Examination of the lesions from the second clam sample showed a severe alteration of the periostracum (integument with two organic layers placed over epithelial cells and the muscle) in all affected clams. The external layer of the periostracum completely lost its normal structure (Fig. 3A) and it was transformed into a cavernous form (Fig. 3B, C). The second layer also looked altered in some cases (Fig. 3B). The caverns in the periostracum were invaded by many protozoa (Fig. 3C, D). These small round protozoa were present in all cases; these parasites were attached to the inner surface of the cavernous periostracum or in the middle of the cavern and could also be observed alone or inside of an apparent mother cell (Fig. 3E). In two occasions, hyphae of fungi in the external zone of the siphon (Fig. 3F) were observed.

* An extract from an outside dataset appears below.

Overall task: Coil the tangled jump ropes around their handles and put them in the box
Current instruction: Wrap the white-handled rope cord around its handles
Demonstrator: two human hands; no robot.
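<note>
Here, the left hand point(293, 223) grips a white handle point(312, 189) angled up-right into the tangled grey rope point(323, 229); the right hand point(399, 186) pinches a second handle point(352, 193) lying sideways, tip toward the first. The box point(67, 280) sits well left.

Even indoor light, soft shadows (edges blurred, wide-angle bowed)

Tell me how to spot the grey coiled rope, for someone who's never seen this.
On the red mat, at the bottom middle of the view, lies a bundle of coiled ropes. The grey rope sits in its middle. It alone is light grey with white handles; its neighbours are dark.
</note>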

One calanoid copepod species (Fig. IF) was detected in the mantle area. The turbellarian observed in the first sampling (Fig. 1C) was also detected. Other parasites detected by histology were basophilic inclusions of Rickettsia-like organisms inside hypertrophied epithelial cells of the secondary digestive diverticula (Fig. 4A). Apart from the hypertrophic cell, there was no other evidence of the activation of the defense mechanisms of the host. Metacercaria stages of a trematode were observed in the lumen of the intestine (Fig. 4B). No apparent reaction of the defense mechanisms of the host was observed. The histological analysis reveals that the sex proportion was 1:1.
Information about the health of the Pacific geoduck Panopea generosa is scarce. The most complete health survey on this species was conducted by Bower and Blackbourn (2003), which sampled wild and cultured P. generosa. The study was carried out on the coast of British Columbia (BC) in Canada in the 1990s and allows a qualitative comparison of similar results and demonstrates a new and broader distribution for some of the symbionts, parasites, and diseases found in BC and now in Baja California. Other results presented here constitute novel records for some species. Recently, Dorfmeier et al. (2015) found new endosymbionts of the geoduck clam P. generosa that had not been detected in Puget Sound, WA. None of the endosymbionts detected in the study by Dorfmeier et al. (2015) were detected in this study with the exception of Rickettsia-like organisms; however, the Rickettsia-like organisms in this study exhibit a distinct tissue distribution.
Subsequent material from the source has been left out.